Start your month on the right foot at the Harmonie Mutuelle Semi de Paris half-marathon. The course winds along a very scenic route in the Bois de Vincennes and finishes in the Parc Floral. It’s still not too late to register to be one of the nearly 40,000 people that will run the 27th edition of this 21.1km race.

2. Showtime in Paris (until March 10)

From February 25 to March 10, 2019, Showtime in Paris is offering a buy-one-ticket-get-one-free deal for more than 40 shows, at 25 of the most iconic venues in the City of Light, including the Moulin Rouge, Philharmonie de Paris, Caveau de la Huchette, and Cirque Alexis Gruss. The rich line-up features cabaret, dance, theatre, circus, musicals, and concerts. English subtitles will be provided for shows conducted in French or other foreign languages. Highlights include How to Become a Parisian in One Hour and the latest cabaret creation from Lido de Paris. the show adds a twist to classic cabaret with a jaw-dropping hip-hop and figure skating routine.

3. Cinéma du Réel International Documentary Film Festival (March 15-24)

Since 1984, the Cinéma du Réel has been screening the works of leading documentary filmmakers from all over the world. The Centre Pompidou, the Forum des Images, and the Luminor will be sharing the films between March 15 and 24 (see the schedule here). No single ticket is more than 6€ (a very affordable price) but there are possibilities for getting a reduced fare ticket. This year’s theme is Popular Front(s) looking at the power of images, especially in regards to political influence. American artist Kevin Jerome Everson will be honored for his work featuring African-American culture. See how to get tickets here.

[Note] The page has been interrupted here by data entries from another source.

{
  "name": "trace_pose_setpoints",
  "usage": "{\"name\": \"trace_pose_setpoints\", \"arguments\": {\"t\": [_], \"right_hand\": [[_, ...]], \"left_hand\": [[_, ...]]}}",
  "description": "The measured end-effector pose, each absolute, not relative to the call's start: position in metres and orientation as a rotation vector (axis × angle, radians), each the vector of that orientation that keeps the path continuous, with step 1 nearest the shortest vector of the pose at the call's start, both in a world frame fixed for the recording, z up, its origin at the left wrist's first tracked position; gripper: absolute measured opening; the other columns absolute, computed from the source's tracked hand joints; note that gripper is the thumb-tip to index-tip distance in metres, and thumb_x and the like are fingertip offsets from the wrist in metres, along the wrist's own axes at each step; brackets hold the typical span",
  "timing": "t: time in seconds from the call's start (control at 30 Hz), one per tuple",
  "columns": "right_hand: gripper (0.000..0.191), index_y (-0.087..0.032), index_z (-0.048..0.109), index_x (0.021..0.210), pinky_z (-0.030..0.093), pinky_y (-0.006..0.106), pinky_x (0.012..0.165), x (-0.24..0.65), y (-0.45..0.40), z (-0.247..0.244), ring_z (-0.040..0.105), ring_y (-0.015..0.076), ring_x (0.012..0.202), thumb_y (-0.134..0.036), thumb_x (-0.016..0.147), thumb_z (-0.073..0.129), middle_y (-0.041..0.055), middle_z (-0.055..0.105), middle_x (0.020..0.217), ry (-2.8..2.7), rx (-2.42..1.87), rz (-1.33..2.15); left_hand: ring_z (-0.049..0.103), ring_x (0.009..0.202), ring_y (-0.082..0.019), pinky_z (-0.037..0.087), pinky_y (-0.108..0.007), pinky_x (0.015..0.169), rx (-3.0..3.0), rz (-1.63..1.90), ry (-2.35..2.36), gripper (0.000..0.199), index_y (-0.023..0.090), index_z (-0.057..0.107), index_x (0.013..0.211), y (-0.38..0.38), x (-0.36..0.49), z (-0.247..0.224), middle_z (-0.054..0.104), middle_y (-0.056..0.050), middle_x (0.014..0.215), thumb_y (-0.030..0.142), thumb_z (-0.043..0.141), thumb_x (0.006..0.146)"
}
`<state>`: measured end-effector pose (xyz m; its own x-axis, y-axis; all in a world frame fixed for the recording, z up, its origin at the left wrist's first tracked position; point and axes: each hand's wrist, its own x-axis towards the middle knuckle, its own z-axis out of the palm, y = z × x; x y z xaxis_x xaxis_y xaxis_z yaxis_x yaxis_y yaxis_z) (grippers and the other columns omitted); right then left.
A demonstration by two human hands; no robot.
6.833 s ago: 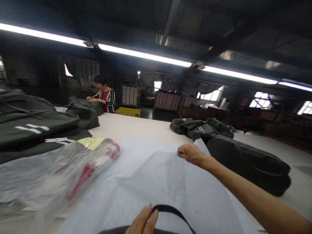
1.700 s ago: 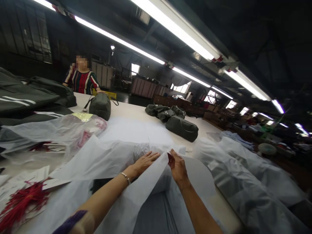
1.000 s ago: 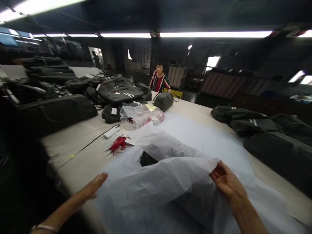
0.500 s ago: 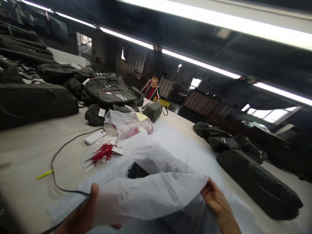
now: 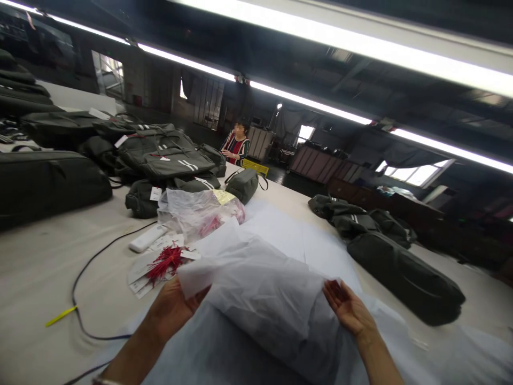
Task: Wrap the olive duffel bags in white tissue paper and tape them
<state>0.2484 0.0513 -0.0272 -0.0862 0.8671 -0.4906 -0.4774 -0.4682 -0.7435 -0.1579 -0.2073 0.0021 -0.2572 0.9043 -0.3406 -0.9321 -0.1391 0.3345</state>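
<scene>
A white translucent sheet (image 5: 264, 289) lies in folds over something dark at the front of the table. My left hand (image 5: 174, 307) grips its left corner, with the fingertips partly under the sheet. At the right corner, my right hand (image 5: 347, 305) pinches the edge between thumb and fingers. More thin white sheets (image 5: 288, 230) spread out beneath and behind. Left of the sheet are tags with red strings (image 5: 166, 262), a white device (image 5: 147, 238) and a clear plastic bag (image 5: 192, 208) holding red strings.
Dark bags (image 5: 168, 152) are piled at the back left, and a long dark bag (image 5: 48, 182) lies nearer. More dark bags (image 5: 404, 272) rest on the right. A black cord (image 5: 76, 283) curves across the left. Beyond the table is a person (image 5: 236, 143).
The sheet's near edge has been drawn over, covering the opening where a dark item showed. My left hand has moved up and inward to the corner. The view has shifted slightly right.
</scene>
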Motion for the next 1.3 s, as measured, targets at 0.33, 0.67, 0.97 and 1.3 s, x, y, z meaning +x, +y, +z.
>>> {"name": "trace_pose_setpoints", "arguments": {"t": [0.33,0.67,0.97,1.3], "right_hand": [[0.004,-0.018,0.064,0.081,0.063,0.036,0.082,0.245,0.049,-0.028,0.074,0.019,0.08,-0.015,0.084,0.064,0.0037,0.075,0.077,-0.4,-1.164,1.72],[0.006,-0.016,0.065,0.088,0.062,0.034,0.078,0.242,0.049,-0.028,0.074,0.02,0.08,-0.016,0.082,0.068,0.0068,0.075,0.082,-0.401,-1.218,1.675],[0.011,-0.011,0.066,0.089,0.06,0.028,0.068,0.224,0.038,-0.011,0.072,0.0165,0.068,-0.022,0.088,0.062,0.0078,0.074,0.073,-0.347,-1.202,1.631],[0.021,-0.013,0.067,0.094,0.057,0.034,0.08,0.212,0.026,-0.009,0.07,0.0174,0.075,-0.031,0.083,0.07,0.0068,0.073,0.083,-0.499,-1.137,1.424]], "left_hand": [[0.055,0.125,-0.022,0.045,-0.046,0.106,0.07,1.893,0.398,0.037,0.022,0.062,0.123,-0.064,-0.17,-0.042,0.06,-0.009,0.135,0.032,0.034,0.101],[0.023,0.146,-0.02,0.015,-0.04,0.122,0.481,2.085,1.3,0.052,0.034,0.039,0.143,-0.086,-0.155,-0.041,0.029,0.0,0.158,0.037,0.052,0.094],[0.029,0.143,-0.032,0.024,-0.061,0.117,2.819,0.6,0.941,0.084,0.03,0.016,0.153,-0.091,0.007,-0.089,0.028,-0.009,0.157,0.053,0.06,0.086],[0.027,0.144,-0.031,0.023,-0.06,0.116,3.059,0.455,1.11,0.08,0.031,0.023,0.151,-0.024,0.005,-0.069,0.029,-0.006,0.157,0.048,0.064,0.085]]}}
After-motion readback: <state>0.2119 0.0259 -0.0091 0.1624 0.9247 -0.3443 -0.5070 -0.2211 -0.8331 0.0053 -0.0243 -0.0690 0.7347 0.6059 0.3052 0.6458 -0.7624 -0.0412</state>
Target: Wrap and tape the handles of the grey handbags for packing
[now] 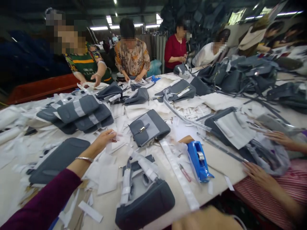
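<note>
My left hand (105, 140), with a bangle at the wrist and a purple sleeve, reaches over the white papers. Its fingers are pinched together at a thin, whitish translucent piece (116, 138). At the bottom edge, my right hand (207, 219) is blurred and partly cut off, its fingers not readable. Just above it lies a dark grey bag (148, 203) with wrapped handles. A smaller grey bag (141, 129) with a gold clasp rests to the right of my left hand. Between that bag and a co-worker's hands stands a blue tape dispenser (198, 159).
Stacked grey bags (78, 108) lie at the left, one more (59, 159) nearer. Red-handled snips (184, 172) are beside a white strip (179, 174). At the right a co-worker's hands touch a wrapped bag (223, 124). Several people work behind the table, near a large bag pile (230, 76).
</note>
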`<action>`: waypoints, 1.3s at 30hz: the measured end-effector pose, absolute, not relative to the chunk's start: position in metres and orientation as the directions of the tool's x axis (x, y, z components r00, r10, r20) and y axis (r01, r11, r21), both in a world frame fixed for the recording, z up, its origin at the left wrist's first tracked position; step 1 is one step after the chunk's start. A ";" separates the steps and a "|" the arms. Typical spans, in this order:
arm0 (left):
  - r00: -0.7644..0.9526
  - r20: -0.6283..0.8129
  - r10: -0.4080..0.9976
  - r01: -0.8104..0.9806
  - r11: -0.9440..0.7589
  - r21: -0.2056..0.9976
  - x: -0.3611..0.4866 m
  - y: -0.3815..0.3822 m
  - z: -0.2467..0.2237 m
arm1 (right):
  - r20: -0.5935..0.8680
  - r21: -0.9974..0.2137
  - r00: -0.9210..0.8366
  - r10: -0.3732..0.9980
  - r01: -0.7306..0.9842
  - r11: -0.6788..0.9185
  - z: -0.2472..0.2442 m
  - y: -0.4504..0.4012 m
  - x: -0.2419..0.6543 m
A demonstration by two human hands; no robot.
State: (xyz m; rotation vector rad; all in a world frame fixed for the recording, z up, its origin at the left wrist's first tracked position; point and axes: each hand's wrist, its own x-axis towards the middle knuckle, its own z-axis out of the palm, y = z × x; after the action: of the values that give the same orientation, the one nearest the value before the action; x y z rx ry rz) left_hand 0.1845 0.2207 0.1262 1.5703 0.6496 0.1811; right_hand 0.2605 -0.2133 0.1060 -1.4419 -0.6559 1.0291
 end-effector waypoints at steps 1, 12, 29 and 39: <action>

4. Salon du livres (March 15-18)


From March 15-18, the Paris Expo Porte de Versailles becomes a book lover’s paradise. The Livre Paris book fair hosts over 800 events and activities, nearly 4,000 authors, publishers from countries around the world, and all the books you’ve ever dreamed of. The fair is open to the public from 12:00pm on. In pursuit of knowledge, entrance is free for under-18s and teachers. Buy tickets here. (Note: you must print your ticket. Even though you bought an e-ticket, you have to print it out.) — 1 Place de la Porte de Versailles, 75015

5. St Patrick’s Day (March 17)

With St. Patty’s falling on a Sunday, you may be tempted not to go out. We encourage you to resist that temptation. For the most authentic Irish experience complete with Guinness and some real Irish people, try Connolly’s Corner. If you’d prefer more of a bar/club with an international crowd, playing mostly mid-2000s American music, The Freedom Pub is the place to be. Finally, find your commercialized celebration, with shamrock tattoos, fake beards, and everyone claiming they’re ¼ Irish over at the chain bar, Corcoran’s Irish Pub Grand Boulevard. (Don’t forget, most places close around 4am or 5am, so have a place in mind to kill the hour before the Métro opens.) — Connolly’s, 23 Boulevard Poissonnière, 75009 (map); Freedom, 8 rue de Berri, 75008 (map); Corcoran’s, 12 rue de Mirbel, 75005 (map)

6. Foire du Chatou (March 15 – 24)

This fair is 10 minutes outside of Paris, but you won’t want to miss it. This semi-annual antique and flea market fair started in 1840, but has been in the same spot on the Ile des Impressionistes since 1940. During the last edition the fair had over 25,000 visitors come to shop the nearly 500 stalls of goods (just take a look at the pictures to see what to expect). When you get tired of shopping, stop for a bite to eat at one of the five restaurants or 22 food stalls set up. To get there, take the RER A train to Rueil-Malmaison. Take exit number 1 and there’s a free shuttle running every 30 minutes from 10am to 12:30pm and 2pm until 6pm. The fair is open from 10am to 7pm. It costs 6€ to get in, and children under 15 are free.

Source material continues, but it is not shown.